London, Greater London, United Kingdom Warman O'Brien Full time
Job Summary

We are seeking a highly skilled Senior Biostatistician to join our team at Warman O'Brien. As a key member of our Statistical Operations management team, you will be responsible for managing clinical trial programs and projects from start to finish.

Key Responsibilities
  • Program Management: Collaborate with our leadership team to oversee clinical trial programs and projects, ensuring timely and successful delivery.

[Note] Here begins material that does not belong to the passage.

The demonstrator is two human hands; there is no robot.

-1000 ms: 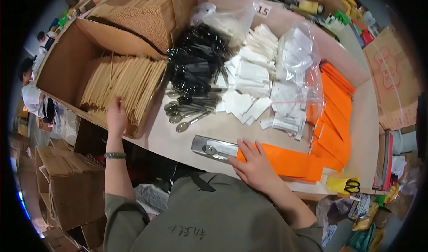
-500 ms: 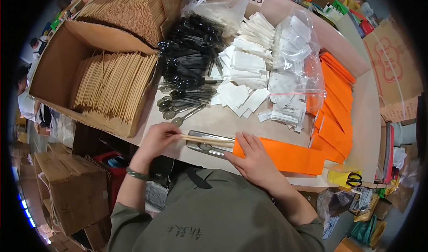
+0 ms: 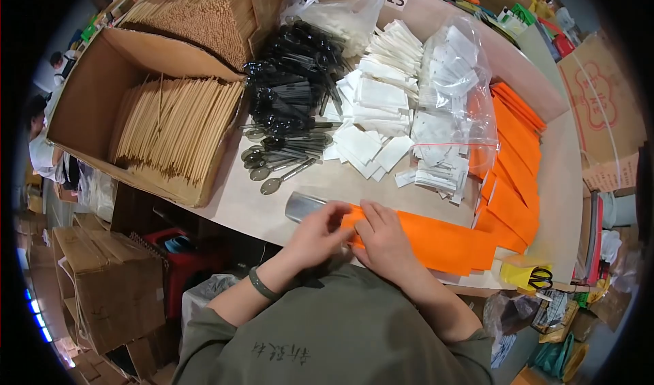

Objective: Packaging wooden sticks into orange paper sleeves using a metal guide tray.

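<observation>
My left hand (image 3: 315,235) is bent at the left end of an orange paper sleeve (image 3: 436,241), its thumb and fingers closed on that end. Across the sleeve's left part lies my right hand (image 3: 387,241), gripping it between the fingers and thumb. From beneath the left hand's fingers sticks out the end of a shiny metal trough (image 3: 302,206); its other part is hidden by the hands and the sleeve. No chopsticks show at the sleeve's mouth, which the fingers cover. A dark translucent plastic spoon (image 3: 286,177) lies beyond the trough.
Chopsticks (image 3: 174,130) fill a cardboard box (image 3: 82,106) at the left. Black spoons (image 3: 293,72), white paper packets (image 3: 381,99) and a clear plastic bag (image 3: 453,72) of packets cover the back. More orange sleeves (image 3: 514,174) are piled right, near black-handled scissors (image 3: 541,277).
My left hand has moved right, from holding chopsticks over the trough to the sleeve's end. The chopsticks and the spoon in the trough are out of sight now. The sleeve's right end has fanned slightly.
</observation>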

  • Statistical Oversight: Provide expert statistical guidance on study design, sample size estimation, statistical analysis planning, and data handling.
  • Team Leadership: Coach, mentor, and develop less experienced Biostatisticians and Statistical Programmers, providing technical review and advice.
  • Protocol Design: Contribute to the development of trial protocols and research proposals, ensuring sound statistical methodologies.
  • Data Management: Review and provide input on clinical data management deliverables, including eCRFs, data validation specifications, and Data Management Plans.
  • Statistical Analysis: Perform hands-on statistical analysis and modeling, maintaining expertise in state-of-the-art statistical methodology and regulatory requirements.
  • Quality Control: Review and confirm ADaM dataset specifications, and perform quality control activities on ADaM datasets.
  • Regulatory Compliance: Ensure all study-level and drug-program-level statistical and programming activities are conducted in compliance with relevant regulatory requirements.
  • Communication: Collaborate with medical and clinical trial personnel to publish trial results, and participate in the writing of abstracts, manuscripts, posters, and presentations.
Requirements
  • A Ph.D. degree in statistical science, mathematical analysis, or a related field.
  • OR A Master's degree in the above fields.